▶ [GOAL OF THE EXERCISE]:
Within the material below, filter for lines that hold the word "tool".
# # # #
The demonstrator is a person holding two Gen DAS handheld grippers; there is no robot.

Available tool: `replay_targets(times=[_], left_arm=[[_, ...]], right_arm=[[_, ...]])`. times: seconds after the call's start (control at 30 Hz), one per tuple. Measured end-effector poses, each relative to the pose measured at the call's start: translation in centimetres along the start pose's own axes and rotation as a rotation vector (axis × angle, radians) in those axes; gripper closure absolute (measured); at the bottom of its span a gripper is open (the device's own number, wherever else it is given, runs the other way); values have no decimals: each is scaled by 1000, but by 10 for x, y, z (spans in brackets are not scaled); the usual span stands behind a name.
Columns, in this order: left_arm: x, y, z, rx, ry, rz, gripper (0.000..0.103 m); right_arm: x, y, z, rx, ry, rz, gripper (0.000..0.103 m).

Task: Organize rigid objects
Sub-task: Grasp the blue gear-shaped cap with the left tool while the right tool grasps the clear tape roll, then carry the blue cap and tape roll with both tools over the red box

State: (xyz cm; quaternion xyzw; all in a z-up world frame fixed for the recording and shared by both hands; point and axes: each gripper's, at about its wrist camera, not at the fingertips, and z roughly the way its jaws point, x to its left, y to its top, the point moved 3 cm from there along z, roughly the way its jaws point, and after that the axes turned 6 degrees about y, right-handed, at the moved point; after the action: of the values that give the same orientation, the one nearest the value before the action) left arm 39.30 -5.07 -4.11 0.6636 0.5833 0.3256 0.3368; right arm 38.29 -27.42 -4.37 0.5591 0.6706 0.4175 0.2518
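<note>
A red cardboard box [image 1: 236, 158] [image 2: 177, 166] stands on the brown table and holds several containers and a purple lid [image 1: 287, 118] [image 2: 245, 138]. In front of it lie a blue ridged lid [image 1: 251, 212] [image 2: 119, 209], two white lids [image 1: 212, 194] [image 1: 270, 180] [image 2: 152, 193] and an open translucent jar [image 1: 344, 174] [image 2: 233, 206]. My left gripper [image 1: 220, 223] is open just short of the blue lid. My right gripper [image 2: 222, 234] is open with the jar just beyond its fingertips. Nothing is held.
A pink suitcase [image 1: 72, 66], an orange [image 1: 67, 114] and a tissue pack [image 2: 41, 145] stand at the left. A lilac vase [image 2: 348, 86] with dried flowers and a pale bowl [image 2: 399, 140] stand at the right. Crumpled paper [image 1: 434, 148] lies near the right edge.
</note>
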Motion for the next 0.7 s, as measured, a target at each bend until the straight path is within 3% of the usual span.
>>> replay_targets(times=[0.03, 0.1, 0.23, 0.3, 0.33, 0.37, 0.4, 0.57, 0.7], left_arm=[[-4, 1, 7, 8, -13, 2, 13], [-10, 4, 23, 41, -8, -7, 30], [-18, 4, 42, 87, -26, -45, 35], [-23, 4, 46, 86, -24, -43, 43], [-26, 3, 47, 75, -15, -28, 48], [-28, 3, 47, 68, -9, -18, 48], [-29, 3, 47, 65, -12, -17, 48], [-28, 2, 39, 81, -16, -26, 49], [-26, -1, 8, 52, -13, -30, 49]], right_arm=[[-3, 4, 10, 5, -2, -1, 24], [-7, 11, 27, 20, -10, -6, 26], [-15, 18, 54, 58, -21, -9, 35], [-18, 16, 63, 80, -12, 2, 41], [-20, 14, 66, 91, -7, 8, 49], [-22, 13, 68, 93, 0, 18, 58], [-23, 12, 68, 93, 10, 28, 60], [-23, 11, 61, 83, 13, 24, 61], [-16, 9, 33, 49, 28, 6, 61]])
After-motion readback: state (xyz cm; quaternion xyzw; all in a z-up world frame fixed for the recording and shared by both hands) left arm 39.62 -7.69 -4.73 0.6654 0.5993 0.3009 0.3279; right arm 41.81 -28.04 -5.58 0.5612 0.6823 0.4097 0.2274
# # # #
▶ [EXPECTED ANSWER]:
Available tool: `replay_targets(times=[_], left_arm=[[_, ...]], right_arm=[[_, ...]])`. times: seconds after the call's start (control at 30 Hz), one per tuple. Measured end-effector poses, each relative to the pose measured at the call's start: translation in centimetres along the start pose's own axes and rotation as a rotation vector (axis × angle, radians) in those axes; gripper closure absolute (measured); at the bottom of its span a gripper is open (the device's own number, wherever else it is given, runs the other way); values have no decimals: each is scaled by 1000, but by 10 for x, y, z (spans in brackets are not scaled); the usual span stands behind a name.
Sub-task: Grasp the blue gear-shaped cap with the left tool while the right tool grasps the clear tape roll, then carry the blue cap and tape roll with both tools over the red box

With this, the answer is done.